III- Sur l'article 700 du nouveau code de procédure civile :

Considérant que l'équité ne commande pas de faire application des dispositions de l'article 700 du nouveau code de procédure civile à la société Montceaux International ;

Qu'en revanche, il y a lieu d'allouer à la société Eurodis pour les frais hors dépens par elle engagés tant en première instance qu'en appel une somme de 20 000 F (3 048,98 F).

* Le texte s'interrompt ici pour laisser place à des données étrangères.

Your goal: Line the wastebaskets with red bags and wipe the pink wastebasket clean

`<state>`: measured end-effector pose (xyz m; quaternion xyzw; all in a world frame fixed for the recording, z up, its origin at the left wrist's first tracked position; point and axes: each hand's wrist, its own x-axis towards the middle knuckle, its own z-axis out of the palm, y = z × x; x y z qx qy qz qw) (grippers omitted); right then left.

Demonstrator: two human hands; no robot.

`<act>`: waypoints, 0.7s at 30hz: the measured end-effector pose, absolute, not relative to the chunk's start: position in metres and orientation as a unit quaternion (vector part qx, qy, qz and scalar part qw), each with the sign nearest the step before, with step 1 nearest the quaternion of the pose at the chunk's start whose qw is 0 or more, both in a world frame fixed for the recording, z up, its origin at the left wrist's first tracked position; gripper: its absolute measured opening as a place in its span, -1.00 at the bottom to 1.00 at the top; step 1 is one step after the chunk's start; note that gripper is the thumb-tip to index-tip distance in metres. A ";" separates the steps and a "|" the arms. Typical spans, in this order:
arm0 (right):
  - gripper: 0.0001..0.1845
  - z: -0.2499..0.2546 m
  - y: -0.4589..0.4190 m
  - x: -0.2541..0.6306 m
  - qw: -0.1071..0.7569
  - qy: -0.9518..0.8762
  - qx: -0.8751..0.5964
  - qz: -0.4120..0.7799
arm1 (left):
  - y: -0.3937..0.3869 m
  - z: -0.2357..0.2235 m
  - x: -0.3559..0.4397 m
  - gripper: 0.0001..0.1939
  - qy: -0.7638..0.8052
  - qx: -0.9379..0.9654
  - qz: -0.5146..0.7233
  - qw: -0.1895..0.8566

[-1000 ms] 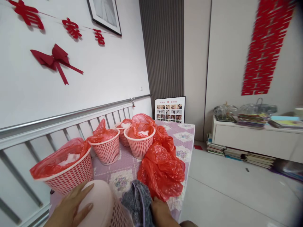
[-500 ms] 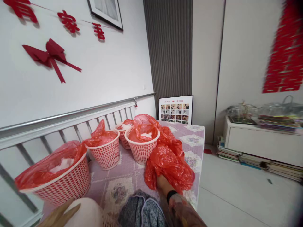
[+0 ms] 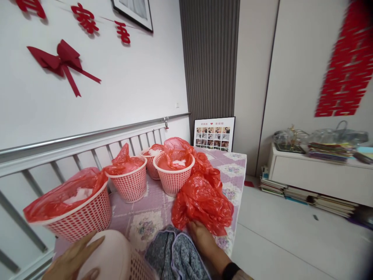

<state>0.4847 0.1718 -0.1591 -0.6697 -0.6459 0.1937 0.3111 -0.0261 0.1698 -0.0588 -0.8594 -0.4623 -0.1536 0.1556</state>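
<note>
My left hand (image 3: 71, 258) lies over the pale base of a pink plastic basket (image 3: 116, 249) tipped over at the bottom edge, its fingers and thumb gripping that base. My right hand (image 3: 201, 235) is at the near edge of a crumpled heap of red plastic bag (image 3: 204, 202). Its fingertips are partly hidden there, so I cannot make out whether they grip the plastic. Between the two hands lies a folded grey cloth (image 3: 175, 254) with purple edging. Straight beyond stands an upright pink basket (image 3: 174, 181) lined with red plastic, with something white inside.
More lined baskets stand along the left: a large one (image 3: 84, 217), a middle one (image 3: 131, 184) and one at the back (image 3: 151, 165). All rest on a purple patterned tablecloth (image 3: 233, 171). A white railing (image 3: 96, 163) runs behind. A low cabinet (image 3: 305, 171) is at right.
My right hand has drawn back toward me, out from the red plastic, and more of it shows. My left hand and the tipped basket have come further into view. The camera has shifted slightly.
</note>
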 end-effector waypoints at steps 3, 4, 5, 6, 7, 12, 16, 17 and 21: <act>-0.34 -0.146 0.142 0.461 0.284 -0.678 -0.654 0.179 | 0.161 -0.045 -0.010 -0.40 -0.493 -0.847 -0.152 0.127; -0.25 -0.143 0.133 0.450 0.270 -0.689 -0.645 0.191 | 0.158 -0.038 -0.004 -0.40 -0.508 -0.842 -0.141 0.112; -0.16 -0.141 0.125 0.438 0.245 -0.700 -0.637 0.211 | 0.154 -0.031 0.002 -0.39 -0.522 -0.837 -0.131 0.096; -0.09 -0.141 0.118 0.425 0.215 -0.708 -0.632 0.233 | 0.150 -0.023 0.007 -0.39 -0.534 -0.833 -0.125 0.080; -0.06 -0.144 0.112 0.414 0.188 -0.711 -0.631 0.248 | 0.147 -0.016 0.013 -0.39 -0.540 -0.830 -0.122 0.066; -0.60 -0.163 0.117 0.379 0.304 -0.663 -0.642 0.234 | 0.132 0.013 0.035 -0.33 -0.559 -0.821 -0.111 0.029; -0.84 -0.138 0.135 0.373 0.399 -0.611 -0.631 0.262 | 0.126 0.026 0.044 -0.28 -0.571 -0.816 -0.087 -0.005; -0.84 -0.123 0.135 0.371 0.420 -0.604 -0.624 0.266 | 0.125 0.028 0.045 -0.27 -0.573 -0.816 -0.081 -0.012; -0.77 -0.046 0.107 0.348 0.524 -0.594 -0.517 0.325 | 0.124 0.033 0.047 -0.27 -0.581 -0.810 -0.066 -0.028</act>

Par ces motifs, Infirme le jugement du Tribunal de commerce d'Evry du 23 juillet 1997 sauf en ce qu'il a débouté la société Montceaux International de sa demande en paiement de dommages et intérêts, Le confirmant de ce seul chef et statuant à nouveau, Dit que la société Montceaux International s'est rendue complice de la violation de l'obligation de non-concurrence à laquelle Mme Brécheux était tenue envers la société Eurodis, La condamne à payer à la société Eurodis la somme de 150 000 F (22 867,35 euros) à titre de dommages et intérêts et celle de 20 000 F (3 048,98 euros) sur le fondement de l'article 700 du nouveau code de procédure civile, La condamne aux dépens de première instance et d'appel, Admet la SCP Roblin Chaix de Lavarenne au bénéfice de l'article 699 du nouveau code de procédure civile.